* [Available data]:
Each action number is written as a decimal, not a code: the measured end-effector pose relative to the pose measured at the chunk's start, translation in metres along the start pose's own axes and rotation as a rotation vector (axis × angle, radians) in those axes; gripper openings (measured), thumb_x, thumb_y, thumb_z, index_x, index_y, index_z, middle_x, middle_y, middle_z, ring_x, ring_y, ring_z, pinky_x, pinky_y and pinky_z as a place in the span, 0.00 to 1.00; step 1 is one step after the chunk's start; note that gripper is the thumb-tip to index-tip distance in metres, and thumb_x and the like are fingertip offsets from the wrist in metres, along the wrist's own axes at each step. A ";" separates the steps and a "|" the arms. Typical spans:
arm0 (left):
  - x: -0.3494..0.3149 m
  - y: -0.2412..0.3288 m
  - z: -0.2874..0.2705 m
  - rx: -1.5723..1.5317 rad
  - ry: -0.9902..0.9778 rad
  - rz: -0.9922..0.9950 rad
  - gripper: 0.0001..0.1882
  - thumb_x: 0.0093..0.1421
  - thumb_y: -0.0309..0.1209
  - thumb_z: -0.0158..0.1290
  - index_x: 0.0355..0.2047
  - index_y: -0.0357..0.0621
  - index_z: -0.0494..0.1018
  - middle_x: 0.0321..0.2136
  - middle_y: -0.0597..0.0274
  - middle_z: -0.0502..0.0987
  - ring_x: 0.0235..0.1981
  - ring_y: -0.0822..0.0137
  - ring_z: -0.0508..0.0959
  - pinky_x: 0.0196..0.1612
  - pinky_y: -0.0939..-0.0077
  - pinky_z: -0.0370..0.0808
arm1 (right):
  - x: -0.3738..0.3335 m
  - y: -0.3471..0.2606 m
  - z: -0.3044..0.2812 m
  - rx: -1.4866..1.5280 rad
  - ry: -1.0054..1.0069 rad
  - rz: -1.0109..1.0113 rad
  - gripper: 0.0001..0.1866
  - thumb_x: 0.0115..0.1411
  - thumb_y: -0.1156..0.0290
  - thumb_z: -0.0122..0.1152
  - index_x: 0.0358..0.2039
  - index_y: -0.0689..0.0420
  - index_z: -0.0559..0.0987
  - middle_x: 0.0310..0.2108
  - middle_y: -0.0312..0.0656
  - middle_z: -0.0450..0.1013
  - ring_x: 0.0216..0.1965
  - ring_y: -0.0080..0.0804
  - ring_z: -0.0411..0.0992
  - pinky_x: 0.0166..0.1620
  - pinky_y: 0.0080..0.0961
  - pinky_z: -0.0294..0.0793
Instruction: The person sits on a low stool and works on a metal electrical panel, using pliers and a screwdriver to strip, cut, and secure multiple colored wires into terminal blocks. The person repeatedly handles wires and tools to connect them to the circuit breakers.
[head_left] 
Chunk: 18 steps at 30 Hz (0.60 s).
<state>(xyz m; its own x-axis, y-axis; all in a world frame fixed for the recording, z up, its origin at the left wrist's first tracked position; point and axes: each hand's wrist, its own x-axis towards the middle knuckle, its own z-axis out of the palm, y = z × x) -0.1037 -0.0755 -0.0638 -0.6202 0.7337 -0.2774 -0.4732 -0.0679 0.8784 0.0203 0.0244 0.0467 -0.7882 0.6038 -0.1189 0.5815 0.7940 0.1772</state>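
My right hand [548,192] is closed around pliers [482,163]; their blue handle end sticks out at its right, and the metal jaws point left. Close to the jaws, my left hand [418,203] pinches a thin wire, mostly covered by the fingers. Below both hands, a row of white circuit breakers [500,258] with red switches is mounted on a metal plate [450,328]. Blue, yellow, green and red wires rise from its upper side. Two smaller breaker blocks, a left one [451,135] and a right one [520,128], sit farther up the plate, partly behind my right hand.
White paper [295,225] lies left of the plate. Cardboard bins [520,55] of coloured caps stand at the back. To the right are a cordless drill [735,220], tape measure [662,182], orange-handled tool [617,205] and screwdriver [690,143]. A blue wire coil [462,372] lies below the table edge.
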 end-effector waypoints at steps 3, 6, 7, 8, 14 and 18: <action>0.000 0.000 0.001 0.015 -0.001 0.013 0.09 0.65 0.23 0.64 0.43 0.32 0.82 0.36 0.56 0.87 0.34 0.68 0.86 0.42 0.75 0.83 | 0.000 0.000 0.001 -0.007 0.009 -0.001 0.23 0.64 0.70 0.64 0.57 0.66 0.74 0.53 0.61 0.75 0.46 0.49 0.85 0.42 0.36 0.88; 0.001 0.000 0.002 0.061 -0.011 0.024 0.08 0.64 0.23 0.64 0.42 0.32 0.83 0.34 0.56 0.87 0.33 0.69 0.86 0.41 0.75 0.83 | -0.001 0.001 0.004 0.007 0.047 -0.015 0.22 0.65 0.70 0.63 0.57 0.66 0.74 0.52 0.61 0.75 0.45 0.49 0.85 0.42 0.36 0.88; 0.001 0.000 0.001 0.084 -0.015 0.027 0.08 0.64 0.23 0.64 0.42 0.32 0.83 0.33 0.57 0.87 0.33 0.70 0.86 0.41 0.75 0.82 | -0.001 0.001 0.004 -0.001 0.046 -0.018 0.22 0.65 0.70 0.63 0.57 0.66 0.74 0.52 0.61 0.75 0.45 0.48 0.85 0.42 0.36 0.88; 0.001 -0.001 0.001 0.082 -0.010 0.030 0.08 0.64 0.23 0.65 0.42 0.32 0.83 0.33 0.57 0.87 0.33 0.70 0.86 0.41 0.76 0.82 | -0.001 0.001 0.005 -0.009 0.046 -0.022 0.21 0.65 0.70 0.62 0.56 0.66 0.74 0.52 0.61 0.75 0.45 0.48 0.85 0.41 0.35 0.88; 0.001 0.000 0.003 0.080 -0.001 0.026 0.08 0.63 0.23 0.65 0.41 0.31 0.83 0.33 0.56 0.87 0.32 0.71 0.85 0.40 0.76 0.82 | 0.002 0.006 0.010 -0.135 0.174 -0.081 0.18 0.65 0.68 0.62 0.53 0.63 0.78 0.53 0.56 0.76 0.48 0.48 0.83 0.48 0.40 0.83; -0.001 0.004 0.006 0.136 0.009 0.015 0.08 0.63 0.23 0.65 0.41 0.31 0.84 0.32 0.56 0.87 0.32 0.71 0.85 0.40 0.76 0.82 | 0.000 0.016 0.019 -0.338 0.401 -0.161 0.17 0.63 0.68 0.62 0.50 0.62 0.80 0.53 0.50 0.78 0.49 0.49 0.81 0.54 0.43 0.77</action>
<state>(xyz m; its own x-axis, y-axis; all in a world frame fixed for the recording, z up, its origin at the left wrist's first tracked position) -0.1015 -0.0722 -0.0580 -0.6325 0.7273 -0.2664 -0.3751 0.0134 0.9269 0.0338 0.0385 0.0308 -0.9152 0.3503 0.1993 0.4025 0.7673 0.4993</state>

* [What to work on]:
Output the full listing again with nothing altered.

* [Completed exercise]:
Each action number is written as a decimal, not a code: the measured end-effector pose relative to the pose measured at the chunk's start, translation in metres along the start pose's own axes and rotation as a rotation vector (axis × angle, radians) in those axes; gripper openings (measured), thumb_x, thumb_y, thumb_z, index_x, index_y, index_z, middle_x, middle_y, middle_z, ring_x, ring_y, ring_z, pinky_x, pinky_y and pinky_z as a place in the span, 0.00 to 1.00; step 1 is one step after the chunk's start; note that gripper is the thumb-tip to index-tip distance in metres, and thumb_x and the like are fingertip offsets from the wrist in metres, along the wrist's own axes at each step. A ";" separates the steps and a "|" the arms. Typical spans:
arm0 (left):
  - x: -0.3494..0.3149 m
  - y: -0.2412..0.3288 m
  - z: -0.2874..0.2705 m
  - rx: -1.5723..1.5317 rad
  - ry: -0.9902..0.9778 rad
  - rz: -0.9922..0.9950 rad
  - gripper: 0.0001..0.1882
  - thumb_x: 0.0093..0.1421
  - thumb_y: -0.0309..0.1209
  - thumb_z: -0.0158..0.1290
  - index_x: 0.0355..0.2047
  - index_y: -0.0357..0.0621
  - index_z: -0.0494..0.1018
  - middle_x: 0.0321..0.2136
  - middle_y: -0.0597..0.0274
  - middle_z: -0.0502..0.0987
  - ring_x: 0.0235..0.1981
  - ring_y: -0.0822..0.0137
  - ring_z: -0.0508..0.0959
  - pinky_x: 0.0196..0.1612
  - pinky_y: -0.0939..-0.0077
  - pinky_z: -0.0370..0.0808
arm1 (right):
  - x: -0.3738..0.3335 m
  - y: -0.3471..0.2606 m
  - z: -0.3044..0.2812 m
  - rx: -1.4866..1.5280 rad
  - ry: -1.0054..1.0069 rad
  - rz: -1.0109..1.0113 rad
  - gripper: 0.0001..0.1866
  - thumb_x: 0.0115..0.1411
  - thumb_y: -0.1156..0.0290
  - thumb_z: -0.0122..0.1152
  - index_x: 0.0358..0.2039
  - index_y: -0.0689..0.0420
  - index_z: -0.0559..0.0987
  - middle_x: 0.0310..0.2108
  - middle_y: -0.0312..0.0656
  - middle_z: -0.0450..0.1013
  - ring_x: 0.0216..0.1965
  - ring_y: -0.0080..0.0804
  - ring_z: -0.0411..0.0992
  - pinky_x: 0.0166..0.1620
  - pinky_y: 0.0080..0.0961
  - pinky_z: -0.0294..0.0793
Instruction: The person sits on a low stool and works on a metal electrical panel, using pliers and a screwdriver to strip, cut, and secure multiple colored wires into terminal blocks. The person repeatedly handles wires and tools to connect them to the circuit breakers.
[head_left] 
Chunk: 18 steps at 30 Hz (0.60 s).
<state>(xyz m; its own x-axis, y-axis; all in a world frame fixed for the recording, z up, its origin at the left wrist's first tracked position; point and axes: each hand's wrist, its own x-axis towards the middle knuckle, its own z-axis out of the palm, y = z × x) -0.1037 -0.0755 -0.0638 -0.6202 0.7337 -0.2774 -0.4732 -0.0679 0.8784 0.0203 0.0244 0.0467 -0.7882 0.6038 -0.1189 0.5815 0.7940 0.1772</state>
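My right hand [548,192] is closed around pliers [482,163]; their blue handle end sticks out at its right, and the metal jaws point left. Close to the jaws, my left hand [418,203] pinches a thin wire, mostly covered by the fingers. Below both hands, a row of white circuit breakers [500,258] with red switches is mounted on a metal plate [450,328]. Blue, yellow, green and red wires rise from its upper side. Two smaller breaker blocks, a left one [451,135] and a right one [520,128], sit farther up the plate, partly behind my right hand.
White paper [295,225] lies left of the plate. Cardboard bins [520,55] of coloured caps stand at the back. To the right are a cordless drill [735,220], tape measure [662,182], orange-handled tool [617,205] and screwdriver [690,143]. A blue wire coil [462,372] lies below the table edge.
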 end-effector waypoints at steps 3, 6, 7, 8, 14 and 18: <action>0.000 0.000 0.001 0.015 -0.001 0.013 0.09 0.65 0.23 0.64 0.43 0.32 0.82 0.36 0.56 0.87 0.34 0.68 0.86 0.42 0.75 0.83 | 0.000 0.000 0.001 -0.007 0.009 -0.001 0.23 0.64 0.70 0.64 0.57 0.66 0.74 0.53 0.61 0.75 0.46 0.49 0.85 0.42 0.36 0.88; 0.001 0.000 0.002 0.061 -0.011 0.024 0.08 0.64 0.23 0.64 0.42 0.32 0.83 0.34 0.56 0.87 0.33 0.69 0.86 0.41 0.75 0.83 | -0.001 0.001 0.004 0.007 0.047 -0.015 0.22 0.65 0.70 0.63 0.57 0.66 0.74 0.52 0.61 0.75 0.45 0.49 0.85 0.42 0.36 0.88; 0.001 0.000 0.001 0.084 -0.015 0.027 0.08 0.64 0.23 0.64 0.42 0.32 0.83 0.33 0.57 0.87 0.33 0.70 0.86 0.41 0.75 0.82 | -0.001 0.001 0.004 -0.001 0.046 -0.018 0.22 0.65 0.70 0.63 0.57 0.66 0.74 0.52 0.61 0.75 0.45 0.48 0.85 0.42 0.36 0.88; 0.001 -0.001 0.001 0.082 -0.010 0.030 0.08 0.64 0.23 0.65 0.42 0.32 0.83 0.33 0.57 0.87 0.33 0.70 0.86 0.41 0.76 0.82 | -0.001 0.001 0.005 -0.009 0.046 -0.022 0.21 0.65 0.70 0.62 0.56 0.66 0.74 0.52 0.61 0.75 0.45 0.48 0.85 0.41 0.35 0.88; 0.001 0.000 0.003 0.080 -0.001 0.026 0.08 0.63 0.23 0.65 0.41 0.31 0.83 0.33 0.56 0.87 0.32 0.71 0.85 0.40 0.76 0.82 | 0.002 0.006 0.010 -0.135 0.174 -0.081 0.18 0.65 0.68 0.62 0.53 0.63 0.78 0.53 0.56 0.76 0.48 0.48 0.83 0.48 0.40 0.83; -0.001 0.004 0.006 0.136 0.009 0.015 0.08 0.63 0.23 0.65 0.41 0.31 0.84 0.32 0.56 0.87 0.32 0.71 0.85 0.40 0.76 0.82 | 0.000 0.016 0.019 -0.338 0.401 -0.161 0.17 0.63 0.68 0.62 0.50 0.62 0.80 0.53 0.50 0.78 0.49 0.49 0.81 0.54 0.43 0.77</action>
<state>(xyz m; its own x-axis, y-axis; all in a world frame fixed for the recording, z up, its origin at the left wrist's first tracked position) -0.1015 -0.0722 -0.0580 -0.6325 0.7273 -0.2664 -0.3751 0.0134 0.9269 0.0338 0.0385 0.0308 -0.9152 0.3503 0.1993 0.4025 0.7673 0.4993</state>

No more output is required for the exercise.